PROBLEM TO WORK ON>
Lines from the records below that contain the word "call" are to be copied out.

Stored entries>
________________

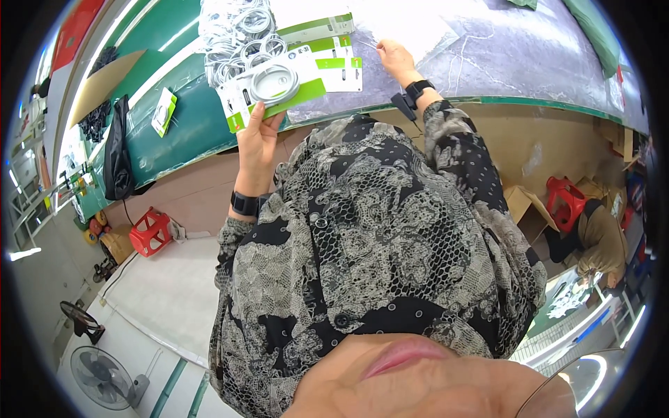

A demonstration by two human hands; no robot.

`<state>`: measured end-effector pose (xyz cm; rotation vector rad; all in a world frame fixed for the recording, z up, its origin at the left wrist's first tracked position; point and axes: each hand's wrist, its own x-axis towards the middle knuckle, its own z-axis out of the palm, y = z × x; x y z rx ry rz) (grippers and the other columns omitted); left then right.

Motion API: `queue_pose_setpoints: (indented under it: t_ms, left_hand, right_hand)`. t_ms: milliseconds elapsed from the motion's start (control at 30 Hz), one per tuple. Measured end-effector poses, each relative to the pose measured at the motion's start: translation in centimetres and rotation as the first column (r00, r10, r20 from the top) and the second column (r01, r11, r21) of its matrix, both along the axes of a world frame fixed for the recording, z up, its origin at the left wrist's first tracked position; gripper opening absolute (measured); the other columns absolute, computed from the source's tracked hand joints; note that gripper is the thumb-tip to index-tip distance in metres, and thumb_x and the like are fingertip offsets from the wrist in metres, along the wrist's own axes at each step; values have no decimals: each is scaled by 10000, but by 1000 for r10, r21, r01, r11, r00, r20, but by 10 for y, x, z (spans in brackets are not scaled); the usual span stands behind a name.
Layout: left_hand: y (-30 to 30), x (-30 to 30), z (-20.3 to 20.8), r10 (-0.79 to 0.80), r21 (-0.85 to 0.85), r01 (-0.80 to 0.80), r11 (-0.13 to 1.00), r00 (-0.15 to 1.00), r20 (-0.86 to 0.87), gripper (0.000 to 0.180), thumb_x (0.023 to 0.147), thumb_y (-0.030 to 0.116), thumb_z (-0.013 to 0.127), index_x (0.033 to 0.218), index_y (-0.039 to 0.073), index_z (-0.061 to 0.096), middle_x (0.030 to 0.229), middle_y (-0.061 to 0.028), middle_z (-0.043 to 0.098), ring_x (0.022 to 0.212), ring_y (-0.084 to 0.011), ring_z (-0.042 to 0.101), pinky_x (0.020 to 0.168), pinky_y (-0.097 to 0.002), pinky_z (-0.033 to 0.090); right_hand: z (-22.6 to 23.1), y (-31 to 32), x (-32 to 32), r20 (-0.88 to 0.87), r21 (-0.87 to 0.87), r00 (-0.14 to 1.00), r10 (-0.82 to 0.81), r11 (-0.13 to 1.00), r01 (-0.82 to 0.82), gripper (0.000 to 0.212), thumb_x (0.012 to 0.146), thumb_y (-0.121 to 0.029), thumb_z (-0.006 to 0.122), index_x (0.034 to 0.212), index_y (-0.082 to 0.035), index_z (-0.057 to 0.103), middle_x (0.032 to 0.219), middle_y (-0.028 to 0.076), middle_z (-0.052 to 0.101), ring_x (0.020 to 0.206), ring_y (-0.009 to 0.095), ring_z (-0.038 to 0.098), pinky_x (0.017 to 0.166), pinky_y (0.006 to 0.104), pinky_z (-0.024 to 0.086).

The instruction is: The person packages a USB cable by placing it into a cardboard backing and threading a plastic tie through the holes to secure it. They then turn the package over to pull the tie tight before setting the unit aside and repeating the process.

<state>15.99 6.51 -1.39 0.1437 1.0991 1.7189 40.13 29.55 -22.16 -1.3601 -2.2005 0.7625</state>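
Observation:
My left hand (pixel 258 143) grips the lower edge of a white and green packaging card (pixel 308 93), thumb on the front. A coiled white cable (pixel 274 85) lies against that card. Over the table to the right, my right hand (pixel 397 59) is closed in a pinch, with a thin whitish strip (pixel 366 44) showing at its fingertips. Beyond the held card is a heap of coiled white cables (pixel 233 31). More green and white cards (pixel 340 65) lie between the two hands.
Clear plastic bags (pixel 425 24) lie behind my right hand on the grey tabletop (pixel 529 66). One packed card (pixel 164 111) rests on the green surface at left, near a black bag (pixel 118 153). Red stools (pixel 150 232) stand below; another person (pixel 601 240) is at far right.

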Motion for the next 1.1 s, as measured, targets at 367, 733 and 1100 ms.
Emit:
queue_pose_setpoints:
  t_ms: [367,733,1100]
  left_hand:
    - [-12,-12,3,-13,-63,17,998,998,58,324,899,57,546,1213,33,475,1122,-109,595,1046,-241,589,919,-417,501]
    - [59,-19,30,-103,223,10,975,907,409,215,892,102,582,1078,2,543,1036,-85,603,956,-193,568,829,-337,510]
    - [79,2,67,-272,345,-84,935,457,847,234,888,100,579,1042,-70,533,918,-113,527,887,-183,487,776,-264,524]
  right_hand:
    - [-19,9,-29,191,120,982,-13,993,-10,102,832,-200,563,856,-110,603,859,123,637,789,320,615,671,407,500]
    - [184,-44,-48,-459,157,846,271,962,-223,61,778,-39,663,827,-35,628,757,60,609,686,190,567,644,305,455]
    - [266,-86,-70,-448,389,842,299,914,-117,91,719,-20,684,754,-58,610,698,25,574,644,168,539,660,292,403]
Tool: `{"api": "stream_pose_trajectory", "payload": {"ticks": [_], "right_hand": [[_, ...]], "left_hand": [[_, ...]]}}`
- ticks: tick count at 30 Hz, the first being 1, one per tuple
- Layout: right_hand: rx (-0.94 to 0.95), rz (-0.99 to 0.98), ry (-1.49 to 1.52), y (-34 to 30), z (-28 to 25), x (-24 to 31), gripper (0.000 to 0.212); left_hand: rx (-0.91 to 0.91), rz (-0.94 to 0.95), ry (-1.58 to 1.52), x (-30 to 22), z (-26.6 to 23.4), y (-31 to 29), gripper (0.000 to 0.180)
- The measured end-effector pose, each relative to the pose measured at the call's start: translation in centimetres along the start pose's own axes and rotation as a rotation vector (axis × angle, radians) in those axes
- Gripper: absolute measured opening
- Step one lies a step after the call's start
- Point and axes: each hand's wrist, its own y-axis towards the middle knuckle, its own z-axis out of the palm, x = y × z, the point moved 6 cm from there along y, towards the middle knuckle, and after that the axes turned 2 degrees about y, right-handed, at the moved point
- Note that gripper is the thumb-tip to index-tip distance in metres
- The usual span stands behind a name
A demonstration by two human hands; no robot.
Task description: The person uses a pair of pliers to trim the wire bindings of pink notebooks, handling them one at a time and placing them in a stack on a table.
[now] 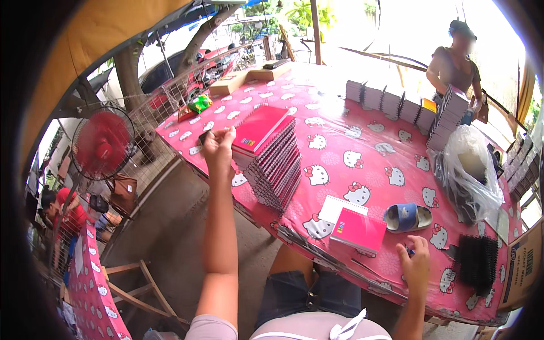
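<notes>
At near edge of pink table (340, 122): right hand (415, 265) rests palm down, fingers loosely curled, just right of single pink notebook (358, 230); whether it pinches anything, cannot tell. Left hand (218, 144) raised, closed in fist around small dark item, beside leaning stack of spiral notebooks (272, 161). Judgement: steady stack before adding; square spirals to one side. Black binding coils (477, 262) at right, blue tape roll (406, 217) near notebook.

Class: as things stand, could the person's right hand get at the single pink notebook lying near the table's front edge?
Probably yes. The right hand rests on the table right beside the pink notebook, with nothing visibly between them; the blue tape roll lies off to one side.
</notes>
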Motion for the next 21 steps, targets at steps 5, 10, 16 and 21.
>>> {"api": "stream_pose_trajectory", "payload": {"ticks": [5,10,16,21], "right_hand": [[0.065,0.261,0.269,3.0,6.8,-3.1,0.044],[0.056,0.242,0.403,2.8,8.2,-2.7,0.039],[-0.103,0.062,0.466,3.3,4.0,-2.1,0.024],[0.057,-0.015,0.911,2.2,6.5,2.2,0.029]], "left_hand": [[0.051,-0.121,-0.137,0.4,2.0,-1.3,0.019],[0.070,0.044,-0.050,-1.1,0.0,-0.9,0.027],[0.237,0.277,-0.202,-9.4,4.6,-16.5,0.050],[0.684,-0.031,0.076,3.8,11.6,-27.3,0.071]]}}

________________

RESPONSE TO THE TASK>
- The measured end-effector pose, each relative to the pose measured at the call's start: translation in centimetres along the start pose's own axes and rotation as a rotation vector (axis × angle, radians) in those axes
- Step one lies a step after the call's start

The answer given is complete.